Ich wollte ihm diesen Schmerz in seinem Gesicht nehmen, wollte, dass es ihm gut ging, wollte ihn trösten und ihm sagen, dass alles gut war. Dass alles gut werden würde. Doch das konnte ich nicht. Ich wusste nicht, was vorgefallen war, wusste nicht, was Albedo so zusetzte und wusste nicht, wie er seinen Schmerz verarbeitete. Einmal mehr wurde mir klar, dass nicht besonders viel über ihn wusste und dennoch wollte ich im Moment nicht von seiner Seite weichen. 

Ich stand ihm nicht nah genug, um ihn einfach in den Arm zu nehmen aber wir waren uns auch nicht so fremd, dass ich ihn einfach mit seinen Gefühlen sitzen lassen konnte. Ich wollte ihm ein Lächeln ins Gesicht zaubern, doch das war nur ein buntes Hirngespinst, was ich nicht umsetzen konnte. Also rutschte ich von meiner Stufe, hockte mich vor seine Beine und hob meine Hand mit dem nassen Tuch und begann, ihm das Blut von seinem Gesicht zu waschen, denn das war alles, was ich in dem Moment tun konnte. 
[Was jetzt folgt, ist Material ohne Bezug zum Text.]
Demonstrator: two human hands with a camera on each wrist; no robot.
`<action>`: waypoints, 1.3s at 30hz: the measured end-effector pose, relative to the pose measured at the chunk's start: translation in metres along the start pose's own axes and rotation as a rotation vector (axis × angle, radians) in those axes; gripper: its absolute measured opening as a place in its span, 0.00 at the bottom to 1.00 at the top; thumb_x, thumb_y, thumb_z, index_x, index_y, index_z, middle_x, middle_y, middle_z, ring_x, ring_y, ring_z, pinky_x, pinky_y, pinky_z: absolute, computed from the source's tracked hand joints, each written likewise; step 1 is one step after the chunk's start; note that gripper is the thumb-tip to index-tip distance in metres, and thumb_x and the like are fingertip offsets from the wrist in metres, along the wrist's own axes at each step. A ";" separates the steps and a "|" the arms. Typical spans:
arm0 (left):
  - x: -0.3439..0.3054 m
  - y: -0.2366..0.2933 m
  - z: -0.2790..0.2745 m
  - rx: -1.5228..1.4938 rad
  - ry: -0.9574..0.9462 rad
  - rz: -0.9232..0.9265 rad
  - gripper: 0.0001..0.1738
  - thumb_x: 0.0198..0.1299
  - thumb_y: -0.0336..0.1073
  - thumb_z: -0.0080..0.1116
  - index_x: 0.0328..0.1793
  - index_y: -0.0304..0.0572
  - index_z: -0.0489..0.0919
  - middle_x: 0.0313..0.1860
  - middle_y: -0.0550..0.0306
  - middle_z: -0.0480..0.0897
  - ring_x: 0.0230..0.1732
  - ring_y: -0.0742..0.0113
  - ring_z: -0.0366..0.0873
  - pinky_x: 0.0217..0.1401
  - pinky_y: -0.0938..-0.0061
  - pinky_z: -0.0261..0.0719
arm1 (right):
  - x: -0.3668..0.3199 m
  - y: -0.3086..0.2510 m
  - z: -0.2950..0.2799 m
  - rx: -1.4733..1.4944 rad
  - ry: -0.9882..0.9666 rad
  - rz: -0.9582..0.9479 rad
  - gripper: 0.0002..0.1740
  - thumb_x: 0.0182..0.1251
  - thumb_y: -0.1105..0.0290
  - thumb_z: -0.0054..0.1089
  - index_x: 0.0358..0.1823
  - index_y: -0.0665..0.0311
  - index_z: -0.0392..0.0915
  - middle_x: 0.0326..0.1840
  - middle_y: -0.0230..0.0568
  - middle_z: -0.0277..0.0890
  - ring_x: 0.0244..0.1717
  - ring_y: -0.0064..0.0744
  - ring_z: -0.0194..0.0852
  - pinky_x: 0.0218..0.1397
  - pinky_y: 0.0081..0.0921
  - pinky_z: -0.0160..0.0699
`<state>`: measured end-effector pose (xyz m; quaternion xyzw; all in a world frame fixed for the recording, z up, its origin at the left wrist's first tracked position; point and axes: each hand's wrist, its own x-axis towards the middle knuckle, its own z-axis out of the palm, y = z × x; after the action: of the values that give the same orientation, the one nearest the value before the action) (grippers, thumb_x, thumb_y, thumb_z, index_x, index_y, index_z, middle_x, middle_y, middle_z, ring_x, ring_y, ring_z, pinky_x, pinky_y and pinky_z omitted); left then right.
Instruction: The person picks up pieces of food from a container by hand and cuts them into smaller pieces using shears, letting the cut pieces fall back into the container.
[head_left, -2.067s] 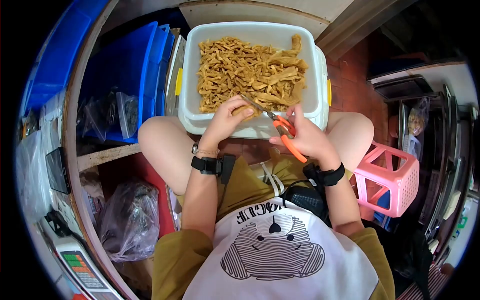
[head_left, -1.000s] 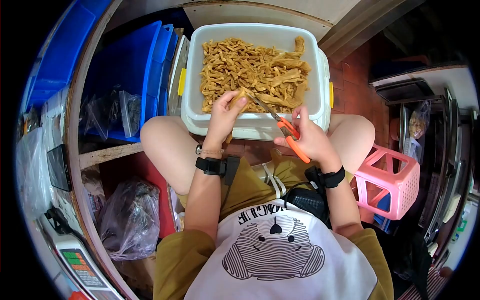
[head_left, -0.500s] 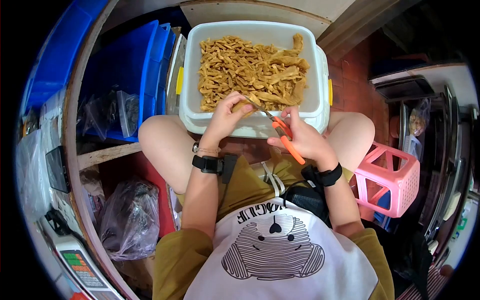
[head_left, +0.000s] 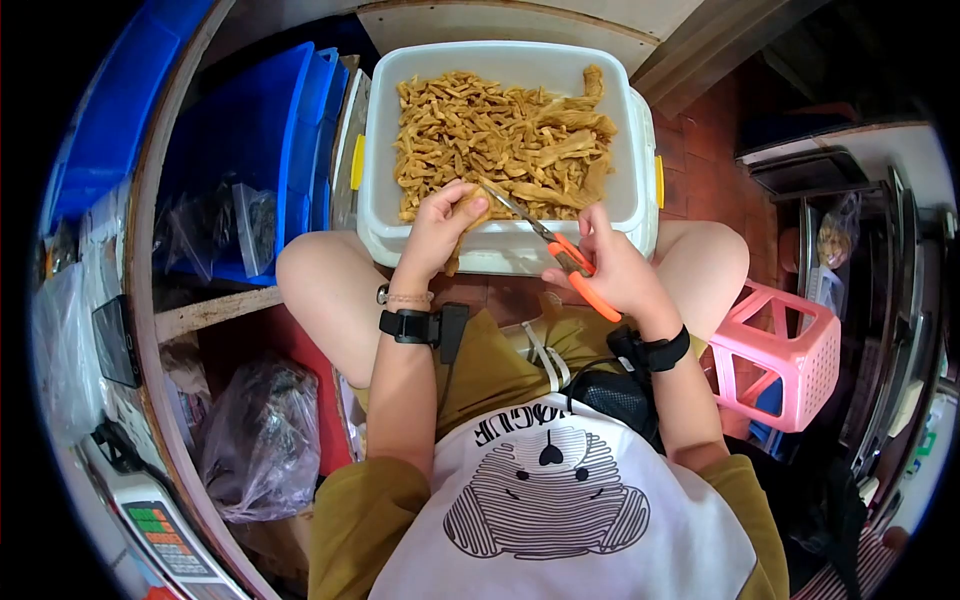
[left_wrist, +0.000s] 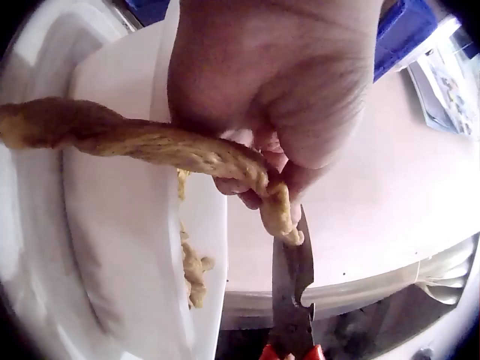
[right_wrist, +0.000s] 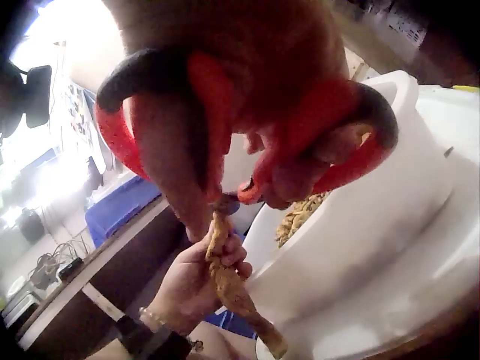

Ich begann mit dem Blut, was aus seiner Nase gelaufen war und seine Lippen rot gefärbt hatte. Dann machte ich an seinen Wangen weiter und kühlte ein wenig seinen angeschwollenen Wangenknochen. Albedo ließ mich mit seinen wachsamen Augen nicht ein einziges Mal außer Acht und ich vertiefte mich in meine Aufgabe. 

"Ayumi", sagte Albedo leise und ich hielt einen Moment inne und hob meinen Blick um dem Krieger in die Augen sehen zu können. "Erzähl mir etwas. Irgendwas. Bitte", ergänzte er leise und ich sah in sein flehendes Gesicht und schluckte den Kloß in meinem Hals herunter, um ihm seinen Wunsch zu erfüllen. 

"Ich und meine Familie wohnen in einem kleinen Haus an der Falkenküste", fing ich an und begann zeitgleich damit, erneut Albedo das Blut vom Gesicht zu waschen . "Mein Bruder ist zwölf und eine kleine Nervensäge. Er ist äußerst fordernd und weiß alles besser, aber ich habe ihn trotzdem lieb. Ich mochte es, mit ihm am Wasser zu spielen, aber mittlerweile machen wir das nicht mehr besonders oft. Er denkt, er ist jetzt zu alt dafür", erzählte ich und ein kleines Lächeln trat auf meine Lippen, als ich an die bereits vergangenen Tage zurückdachte, die nur noch als Erinnerungen lebendig waren. 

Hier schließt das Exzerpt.